Atypical pneumonia is often due to Mycoplasma or Chlamydia infections when the pneumonia is community-acquired. This type of atypical pneumonia responds well to macrolide antibiotics. In this week's issue of the New England Journal of Medicine (article), there is a report about a healthy young woman who developed a form of atypical pneumonia that rapidly progressed to respiratory failure. Hence this is a good opportunity to discuss some clinical aspects of severe atypical pneumonia acquired from the community.
Atypical pneumonia - other than Mycoplasma and Chlamydia - should be suspected when the respiratory illness does not respond to treatment with the usual antibiotics for community acquired pneumonia.

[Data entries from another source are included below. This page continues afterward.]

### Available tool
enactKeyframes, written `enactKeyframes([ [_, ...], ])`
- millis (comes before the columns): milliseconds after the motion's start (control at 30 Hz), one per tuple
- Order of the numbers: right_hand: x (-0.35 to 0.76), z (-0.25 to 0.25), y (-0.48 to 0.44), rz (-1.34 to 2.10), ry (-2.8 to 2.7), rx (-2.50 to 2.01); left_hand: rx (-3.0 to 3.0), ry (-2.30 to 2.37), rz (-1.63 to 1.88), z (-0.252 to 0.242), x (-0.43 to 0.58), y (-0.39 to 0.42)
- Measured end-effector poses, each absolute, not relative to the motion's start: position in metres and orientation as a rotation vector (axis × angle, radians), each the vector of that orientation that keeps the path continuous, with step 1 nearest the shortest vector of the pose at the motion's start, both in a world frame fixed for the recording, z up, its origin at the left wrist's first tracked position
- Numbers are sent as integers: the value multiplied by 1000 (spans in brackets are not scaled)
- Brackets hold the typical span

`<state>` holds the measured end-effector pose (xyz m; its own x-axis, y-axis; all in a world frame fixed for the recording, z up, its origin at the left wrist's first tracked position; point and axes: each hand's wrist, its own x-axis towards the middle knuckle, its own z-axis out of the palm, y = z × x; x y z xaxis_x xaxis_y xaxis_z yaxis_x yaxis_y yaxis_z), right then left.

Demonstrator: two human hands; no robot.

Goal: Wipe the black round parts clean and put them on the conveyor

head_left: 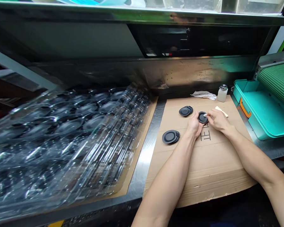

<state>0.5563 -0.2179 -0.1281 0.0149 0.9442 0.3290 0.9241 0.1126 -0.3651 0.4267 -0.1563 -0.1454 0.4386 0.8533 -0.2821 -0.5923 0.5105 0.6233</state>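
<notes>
My left hand (pixel 194 124) grips a round black disc-shaped part (pixel 202 117) by its left edge, just above the cardboard sheet (pixel 180 176). In my right hand (pixel 216 119) a small white piece (pixel 205 115), perhaps cloth or swab, is pinched against the upper right of the disc's face. Two short stacks of similar black discs lie on the cardboard: one stack (pixel 186 111) beyond my left hand, another stack (pixel 170 137) left of my forearm. A cream-coloured block or folded pad (pixel 221 111) lies behind my right hand.
Stacked clear plastic trays (pixel 80 148) holding dark round parts fill the left side. A small bottle with a metal top (pixel 222 93) and a white glove (pixel 204 95) stand at the back. On the right are a teal bin (pixel 269 119) and a green conveyor belt (pixel 278 77). A metal shelf edge (pixel 142 17) crosses above.
</notes>
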Motion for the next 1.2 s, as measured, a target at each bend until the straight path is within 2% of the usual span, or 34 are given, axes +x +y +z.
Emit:
enactKeyframes([
  [200,550,-133,-206,-42,-1775,-1758,550,574,900,-148,427,-161],
  [367,553,-132,-200,-8,-1901,-1620,548,561,881,-150,426,-160],
  [867,538,-138,-218,60,-1818,-1874,302,673,927,-146,428,-151],
  [1200,507,-146,-221,153,-1864,-1741,373,596,969,-155,430,-152],
])
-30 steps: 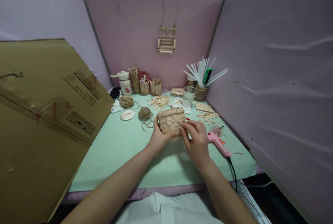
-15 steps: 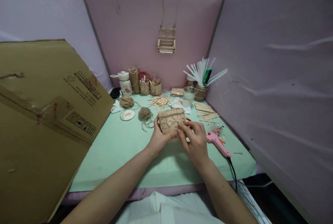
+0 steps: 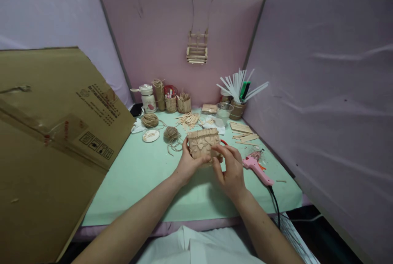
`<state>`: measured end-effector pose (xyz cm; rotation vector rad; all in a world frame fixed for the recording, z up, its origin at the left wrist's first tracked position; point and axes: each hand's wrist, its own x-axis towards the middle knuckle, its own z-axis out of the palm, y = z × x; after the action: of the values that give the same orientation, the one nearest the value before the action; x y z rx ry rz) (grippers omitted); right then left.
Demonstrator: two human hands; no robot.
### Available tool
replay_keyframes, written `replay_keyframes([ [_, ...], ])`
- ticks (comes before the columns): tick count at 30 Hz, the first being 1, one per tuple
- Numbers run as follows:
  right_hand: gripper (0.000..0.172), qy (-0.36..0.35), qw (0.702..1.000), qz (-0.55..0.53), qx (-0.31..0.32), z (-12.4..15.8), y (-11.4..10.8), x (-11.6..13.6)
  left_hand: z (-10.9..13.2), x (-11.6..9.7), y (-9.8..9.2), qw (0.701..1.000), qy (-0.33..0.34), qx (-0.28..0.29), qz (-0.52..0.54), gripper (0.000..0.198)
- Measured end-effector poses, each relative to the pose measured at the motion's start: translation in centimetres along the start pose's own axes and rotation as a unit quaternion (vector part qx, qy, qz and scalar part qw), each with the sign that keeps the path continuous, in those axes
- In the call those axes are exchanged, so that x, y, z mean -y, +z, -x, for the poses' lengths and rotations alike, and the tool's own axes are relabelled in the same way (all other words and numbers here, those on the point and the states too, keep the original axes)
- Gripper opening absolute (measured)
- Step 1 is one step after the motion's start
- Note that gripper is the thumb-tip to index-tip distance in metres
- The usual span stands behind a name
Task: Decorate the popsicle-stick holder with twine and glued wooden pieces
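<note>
My left hand [image 3: 185,163] grips the left side of a small box [image 3: 203,143] built of wooden sticks, with flower shapes on its front, and holds it just above the pale green table [image 3: 144,174]. My right hand [image 3: 229,168] is at the box's lower right front, thumb and fingers pinched against that corner. What sits between those fingertips is too small to see.
A pink glue gun [image 3: 257,169] with a black cord lies right of my hands. Wooden sticks [image 3: 242,132], twine balls [image 3: 170,134], a clear cup [image 3: 223,111], jars and a pot of white sticks [image 3: 238,92] stand behind. A large cardboard sheet [image 3: 52,133] leans at left.
My right hand has slid a little left and down along the box's front; the box and my left hand have stayed almost still.
</note>
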<state>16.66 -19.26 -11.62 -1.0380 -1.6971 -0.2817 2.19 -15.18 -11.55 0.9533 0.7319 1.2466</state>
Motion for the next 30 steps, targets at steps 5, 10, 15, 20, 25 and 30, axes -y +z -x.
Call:
replay_keyframes([
  [5, 0.043, 0.006, 1.0, -0.012, 0.015, -0.2, 0.3, 0.4, 0.1, 0.0, 0.0, 1.0, -0.006, -0.003, -0.011, 0.121],
  [10, 0.045, 0.006, 0.998, -0.065, 0.002, -0.5, -0.3, 0.8, 0.1, -0.1, 0.0, 1.0, -0.007, -0.002, 0.005, 0.118],
  [15, 0.051, 0.033, 0.992, -0.092, -0.076, -0.1, -1.2, -0.1, -0.1, -0.1, -0.1, 0.999, -0.031, -0.013, 0.027, 0.114],
  [20, 0.047, 0.03, 0.999, -0.026, -0.011, 0.4, -1.4, -0.8, -0.3, 0.1, -0.3, 0.998, -0.047, -0.01, 0.049, 0.104],
  [25, 0.045, 0.011, 1.0, -0.01, 0.013, 0.7, -1.0, -0.5, -0.3, 0.0, -0.3, 0.997, -0.052, -0.011, 0.06, 0.1],
  [30, 0.047, -0.003, 1.0, -0.014, 0.0, 0.6, -0.9, -0.4, -0.1, -0.3, -0.2, 0.997, -0.051, -0.006, 0.065, 0.099],
])
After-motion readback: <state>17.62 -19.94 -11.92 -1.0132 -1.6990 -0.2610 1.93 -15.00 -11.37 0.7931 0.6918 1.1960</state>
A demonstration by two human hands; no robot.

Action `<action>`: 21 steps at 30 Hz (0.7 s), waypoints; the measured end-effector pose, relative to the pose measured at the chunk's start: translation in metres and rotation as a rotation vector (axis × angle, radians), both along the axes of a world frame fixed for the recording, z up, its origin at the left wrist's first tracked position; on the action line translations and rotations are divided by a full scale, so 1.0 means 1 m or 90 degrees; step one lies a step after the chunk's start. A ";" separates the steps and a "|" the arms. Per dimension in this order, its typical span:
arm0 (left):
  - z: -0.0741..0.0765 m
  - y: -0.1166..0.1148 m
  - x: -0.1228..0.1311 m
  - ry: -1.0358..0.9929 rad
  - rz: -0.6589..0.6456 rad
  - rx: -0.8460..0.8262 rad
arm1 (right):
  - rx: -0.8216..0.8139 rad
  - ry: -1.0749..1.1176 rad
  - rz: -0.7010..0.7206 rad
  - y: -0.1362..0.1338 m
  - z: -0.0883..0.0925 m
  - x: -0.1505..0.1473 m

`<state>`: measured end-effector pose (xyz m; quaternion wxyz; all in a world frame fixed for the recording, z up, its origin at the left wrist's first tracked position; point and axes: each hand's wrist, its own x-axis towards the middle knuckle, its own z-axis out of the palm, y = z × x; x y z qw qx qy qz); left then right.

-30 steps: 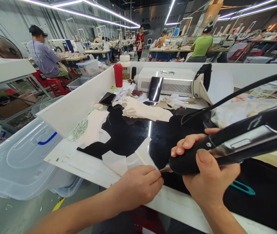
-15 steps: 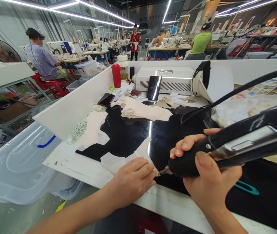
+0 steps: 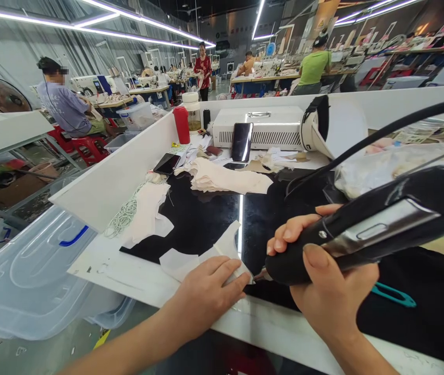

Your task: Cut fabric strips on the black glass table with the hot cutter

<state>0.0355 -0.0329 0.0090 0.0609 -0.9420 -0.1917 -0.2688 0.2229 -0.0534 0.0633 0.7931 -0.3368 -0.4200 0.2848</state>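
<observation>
My right hand [image 3: 329, 284] is wrapped around a black corded handheld tool [image 3: 386, 221] with a metal lever along its side. Its narrow metal tip touches, or nearly touches, the lower right corner of a white fabric piece [image 3: 226, 240]. My left hand [image 3: 210, 289] holds that piece near the same corner, with two digits a little apart and fabric showing between them; the thumb is hard to make out. Beneath lies a glossy black work surface [image 3: 202, 221]. A stack of pale cut pieces [image 3: 225, 177] lies beyond, and more pale pieces [image 3: 149, 208] lie to the left.
A white vented box [image 3: 259, 130], a propped phone [image 3: 242, 141], a second phone [image 3: 166, 164] and a red cup [image 3: 182, 125] stand or lie at the back. A teal tool [image 3: 394, 295] lies right. Low white walls [image 3: 136, 166] border the table. Co-workers are farther off.
The digits of my left hand have parted slightly on the fabric, showing more of it between them. The tool tip stays by the corner. The camera view has shifted a little.
</observation>
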 end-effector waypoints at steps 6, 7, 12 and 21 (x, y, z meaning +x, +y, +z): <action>-0.002 -0.003 -0.003 0.016 0.015 -0.052 | -0.001 0.027 -0.025 0.008 0.003 -0.002; -0.002 -0.003 -0.004 0.021 0.018 -0.063 | -0.002 0.033 -0.033 0.010 0.004 -0.003; -0.003 -0.003 -0.003 0.021 0.016 -0.094 | -0.001 0.049 -0.039 0.020 0.006 -0.007; -0.003 -0.002 -0.004 0.012 0.027 -0.133 | -0.012 0.025 -0.034 0.020 0.003 -0.009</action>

1. Think of Legionella pneumophilia when there are associated symptoms and signs of involvement of the CNS and / or gastrointestinal tract.
2. Think of Leptospiral infection when there is associated severe myalgia, headache or neck pain. Involvement of the liver and kidney and the presence of a skin rash are further points in favour of suspecting this condition.
3. Think of fungal pneumonia if the patient is immunocompromised and if there is exposure to an enviroment where fungi are likely - mouldy and damp places like caves, for example.
4. Think of Toxoplasma and Pasteurella infections if there is close exposure to cats.
5. Think of Lyme disease, Rickettsial infections and Tularemia if there is a history or physical evidence of tick bites.